Penalties for Delay in Payment Excessive

Waiting for timely payment of a workers’ compensation award can sometimes be a frustrating experience for an injured worker. The penalties assessed for the delay in paying a workers’ compensation award were an issue of first impression reviewed by the NJ Appellate Division.


The petitioner was injured and declared totally and permanently disabled due to a work-related event. Medical and temporary disability benefits were paid in a timely fashion. Outstanding with a payment of $173,483 at the time of the award.
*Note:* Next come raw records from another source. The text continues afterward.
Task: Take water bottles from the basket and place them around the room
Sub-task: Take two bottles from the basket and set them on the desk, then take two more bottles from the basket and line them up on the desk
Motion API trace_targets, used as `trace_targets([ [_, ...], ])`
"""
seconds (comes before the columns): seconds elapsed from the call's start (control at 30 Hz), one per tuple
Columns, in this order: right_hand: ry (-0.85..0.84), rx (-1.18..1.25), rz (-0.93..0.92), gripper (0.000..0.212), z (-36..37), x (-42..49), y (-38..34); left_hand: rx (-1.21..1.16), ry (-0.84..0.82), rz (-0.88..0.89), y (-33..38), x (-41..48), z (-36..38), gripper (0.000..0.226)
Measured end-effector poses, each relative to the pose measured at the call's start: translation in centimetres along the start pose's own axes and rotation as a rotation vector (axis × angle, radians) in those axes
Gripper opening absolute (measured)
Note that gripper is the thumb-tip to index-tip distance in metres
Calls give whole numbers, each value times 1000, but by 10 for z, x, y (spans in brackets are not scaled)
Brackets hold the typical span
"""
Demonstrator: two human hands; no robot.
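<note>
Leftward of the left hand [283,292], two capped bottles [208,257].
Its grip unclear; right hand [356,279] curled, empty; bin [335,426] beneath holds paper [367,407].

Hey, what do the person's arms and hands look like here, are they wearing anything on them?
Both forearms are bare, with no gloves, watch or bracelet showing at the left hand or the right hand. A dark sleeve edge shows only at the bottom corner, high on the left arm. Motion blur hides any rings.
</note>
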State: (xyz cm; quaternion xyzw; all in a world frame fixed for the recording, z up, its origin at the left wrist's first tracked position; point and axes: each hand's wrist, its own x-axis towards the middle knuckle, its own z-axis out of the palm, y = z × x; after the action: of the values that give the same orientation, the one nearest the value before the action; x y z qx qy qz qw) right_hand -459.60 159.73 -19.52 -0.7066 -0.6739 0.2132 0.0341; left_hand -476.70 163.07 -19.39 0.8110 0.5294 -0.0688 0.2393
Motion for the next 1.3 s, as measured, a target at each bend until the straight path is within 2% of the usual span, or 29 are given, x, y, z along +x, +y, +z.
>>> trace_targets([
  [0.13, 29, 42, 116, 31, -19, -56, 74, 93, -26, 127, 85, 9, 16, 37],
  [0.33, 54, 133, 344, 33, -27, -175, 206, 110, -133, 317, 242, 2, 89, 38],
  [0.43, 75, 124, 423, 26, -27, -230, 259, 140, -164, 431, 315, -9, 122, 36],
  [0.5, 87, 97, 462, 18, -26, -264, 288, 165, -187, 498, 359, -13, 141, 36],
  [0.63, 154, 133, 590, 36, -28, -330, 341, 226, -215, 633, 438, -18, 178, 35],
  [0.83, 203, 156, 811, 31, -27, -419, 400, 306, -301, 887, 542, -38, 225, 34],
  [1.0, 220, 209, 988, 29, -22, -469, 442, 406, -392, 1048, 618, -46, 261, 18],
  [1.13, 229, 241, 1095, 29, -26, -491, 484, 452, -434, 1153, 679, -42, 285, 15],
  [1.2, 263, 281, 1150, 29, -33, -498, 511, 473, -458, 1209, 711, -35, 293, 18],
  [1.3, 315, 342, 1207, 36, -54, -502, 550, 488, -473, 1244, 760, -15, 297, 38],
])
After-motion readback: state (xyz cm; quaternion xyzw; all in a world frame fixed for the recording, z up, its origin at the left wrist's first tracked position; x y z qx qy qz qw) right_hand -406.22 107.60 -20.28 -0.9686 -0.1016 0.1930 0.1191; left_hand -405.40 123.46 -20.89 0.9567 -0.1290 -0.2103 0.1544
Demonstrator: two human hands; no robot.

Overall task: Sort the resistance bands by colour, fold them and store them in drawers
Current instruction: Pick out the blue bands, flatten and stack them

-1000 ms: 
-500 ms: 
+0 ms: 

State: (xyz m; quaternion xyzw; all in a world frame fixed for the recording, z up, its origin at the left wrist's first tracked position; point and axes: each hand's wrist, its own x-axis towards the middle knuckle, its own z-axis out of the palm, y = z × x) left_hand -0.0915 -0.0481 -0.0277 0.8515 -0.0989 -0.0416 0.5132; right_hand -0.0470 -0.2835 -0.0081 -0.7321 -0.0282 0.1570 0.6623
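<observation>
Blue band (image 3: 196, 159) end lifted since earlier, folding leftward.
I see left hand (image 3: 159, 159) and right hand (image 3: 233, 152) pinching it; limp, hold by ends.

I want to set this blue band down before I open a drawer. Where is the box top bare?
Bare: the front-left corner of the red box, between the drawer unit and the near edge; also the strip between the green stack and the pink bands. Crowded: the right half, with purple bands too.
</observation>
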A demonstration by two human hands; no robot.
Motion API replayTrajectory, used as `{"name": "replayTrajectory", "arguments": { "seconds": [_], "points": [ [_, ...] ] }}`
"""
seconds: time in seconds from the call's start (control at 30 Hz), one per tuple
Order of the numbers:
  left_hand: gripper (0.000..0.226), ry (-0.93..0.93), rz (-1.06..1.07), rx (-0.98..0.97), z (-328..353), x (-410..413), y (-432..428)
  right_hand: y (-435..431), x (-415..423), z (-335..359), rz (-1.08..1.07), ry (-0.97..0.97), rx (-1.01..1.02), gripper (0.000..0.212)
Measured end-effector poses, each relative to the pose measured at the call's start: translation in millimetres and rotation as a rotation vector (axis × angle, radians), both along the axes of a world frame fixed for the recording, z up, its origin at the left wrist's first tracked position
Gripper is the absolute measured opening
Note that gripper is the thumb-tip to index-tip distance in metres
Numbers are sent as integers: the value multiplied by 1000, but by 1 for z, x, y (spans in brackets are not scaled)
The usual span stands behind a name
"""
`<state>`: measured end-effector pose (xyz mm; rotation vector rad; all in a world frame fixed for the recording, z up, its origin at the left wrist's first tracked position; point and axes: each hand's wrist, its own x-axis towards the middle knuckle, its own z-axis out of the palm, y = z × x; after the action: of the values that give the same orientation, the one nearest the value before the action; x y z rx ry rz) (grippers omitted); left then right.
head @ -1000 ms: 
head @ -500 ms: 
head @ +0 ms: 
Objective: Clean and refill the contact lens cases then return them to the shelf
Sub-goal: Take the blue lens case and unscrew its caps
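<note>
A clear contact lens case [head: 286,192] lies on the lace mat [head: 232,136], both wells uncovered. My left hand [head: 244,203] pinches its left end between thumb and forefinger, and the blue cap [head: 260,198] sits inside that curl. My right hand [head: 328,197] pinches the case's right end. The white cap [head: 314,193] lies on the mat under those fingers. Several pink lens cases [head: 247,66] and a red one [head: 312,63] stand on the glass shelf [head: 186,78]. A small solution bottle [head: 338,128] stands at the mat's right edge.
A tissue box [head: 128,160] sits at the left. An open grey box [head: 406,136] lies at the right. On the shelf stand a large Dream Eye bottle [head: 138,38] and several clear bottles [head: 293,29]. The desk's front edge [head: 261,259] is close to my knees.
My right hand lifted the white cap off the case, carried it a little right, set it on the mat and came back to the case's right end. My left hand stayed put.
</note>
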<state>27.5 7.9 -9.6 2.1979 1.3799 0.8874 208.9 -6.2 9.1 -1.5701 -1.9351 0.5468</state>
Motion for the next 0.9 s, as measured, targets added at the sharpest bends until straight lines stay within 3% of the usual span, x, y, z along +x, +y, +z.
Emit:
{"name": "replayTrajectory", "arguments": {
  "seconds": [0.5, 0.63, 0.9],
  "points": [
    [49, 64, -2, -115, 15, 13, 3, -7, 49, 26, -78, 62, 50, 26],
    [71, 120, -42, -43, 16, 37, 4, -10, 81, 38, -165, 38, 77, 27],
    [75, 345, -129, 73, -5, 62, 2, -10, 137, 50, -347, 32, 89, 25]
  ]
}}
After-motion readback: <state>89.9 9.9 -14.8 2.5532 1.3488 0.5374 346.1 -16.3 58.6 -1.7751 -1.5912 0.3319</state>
The respondent, the County Hudson, made payment to the petitioner 76 days after the award or 16 days late, according to the statute (60-day). NJSA 34: 15–28. The trial court awarded simple interest as prescribed by the statute.


In addition, the judge of compensation awarded a 25% penalty ($43,370) assessment under NJSA 34:15–28(a). Furthermore, the compensation judge assessed a fine payable to the Second Injury Fund of $5000 under NJSA 34:15–28 (B).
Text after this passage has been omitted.